The number of hours an employee must work to be considered full-time and eligible for employee benefits such as health insurance, paid time off (including vacation leave and sick leave), and retirement accounts (401k and related employer-contributions) is generally in the sole discretion of the employer. This is because an employer is not obligated to provide these employee benefits or fringe benefits to any employee, whether full-time or part-time.
For example, the Fair Labor Standards Act (FLSA) does not define full-time employment or part-time employment. And whether an employee is considered full-time or part-time does not change the application of the FLSA—or the application of the Service Contract Act (41 US.C. §351) or the Davis-Bacon Act wage and fringe benefit requirements (40 U.S.C. §3141).
In West Virginia, as in other states, the definition of full-time employment and the eligibility for employee benefits such as health insurance, paid time off, and retirement accounts are typically determined by the employer.
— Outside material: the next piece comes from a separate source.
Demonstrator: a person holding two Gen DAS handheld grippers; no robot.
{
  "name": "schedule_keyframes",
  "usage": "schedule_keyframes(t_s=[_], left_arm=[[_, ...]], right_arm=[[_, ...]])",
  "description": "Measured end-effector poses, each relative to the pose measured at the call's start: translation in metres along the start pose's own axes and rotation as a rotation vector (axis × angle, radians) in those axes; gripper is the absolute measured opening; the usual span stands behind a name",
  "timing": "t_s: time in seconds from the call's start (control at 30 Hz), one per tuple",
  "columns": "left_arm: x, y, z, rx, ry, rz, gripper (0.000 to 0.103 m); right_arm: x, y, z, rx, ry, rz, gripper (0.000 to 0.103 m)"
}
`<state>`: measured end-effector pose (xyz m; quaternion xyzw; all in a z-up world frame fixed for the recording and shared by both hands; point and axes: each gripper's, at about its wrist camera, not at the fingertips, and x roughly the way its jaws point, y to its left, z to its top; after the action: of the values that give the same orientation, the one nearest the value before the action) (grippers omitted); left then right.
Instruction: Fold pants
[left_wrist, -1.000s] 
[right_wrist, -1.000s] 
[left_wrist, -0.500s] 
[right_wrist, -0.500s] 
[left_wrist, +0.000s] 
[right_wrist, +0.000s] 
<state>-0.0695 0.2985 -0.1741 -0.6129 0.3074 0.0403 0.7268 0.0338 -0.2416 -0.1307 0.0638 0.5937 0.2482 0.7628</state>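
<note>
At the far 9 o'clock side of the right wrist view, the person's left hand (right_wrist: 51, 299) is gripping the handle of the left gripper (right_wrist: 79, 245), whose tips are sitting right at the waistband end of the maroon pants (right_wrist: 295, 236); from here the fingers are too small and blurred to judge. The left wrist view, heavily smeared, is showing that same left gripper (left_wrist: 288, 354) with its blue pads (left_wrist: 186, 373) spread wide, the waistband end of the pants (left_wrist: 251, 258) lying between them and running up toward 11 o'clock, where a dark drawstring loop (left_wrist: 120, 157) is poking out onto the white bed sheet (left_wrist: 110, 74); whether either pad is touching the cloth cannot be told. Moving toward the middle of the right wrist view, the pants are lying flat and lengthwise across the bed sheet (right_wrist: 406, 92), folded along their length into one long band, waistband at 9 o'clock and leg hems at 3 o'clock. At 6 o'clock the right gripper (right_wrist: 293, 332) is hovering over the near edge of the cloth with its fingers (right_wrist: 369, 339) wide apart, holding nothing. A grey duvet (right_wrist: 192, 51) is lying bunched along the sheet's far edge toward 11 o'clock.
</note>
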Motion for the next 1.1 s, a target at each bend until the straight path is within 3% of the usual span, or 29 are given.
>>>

There is no specific number of hours mandated by federal law that defines full-time employment. The Fair Labor Standards Act (FLSA) does not designate what constitutes full-time or part-time work, which means that the application of the FLSA, as well as the Service Contract Act and the Davis-Bacon Act regarding wage and fringe benefit requirements, is not affected by an employee's full-time or part-time status. Employers have the discretion to establish their own criteria for full-time employment and the provision of benefits. However, some federal laws, like the Affordable Care Act, may impose certain requirements on employers with a certain number of full-time employees or full-time equivalents regarding health insurance coverage.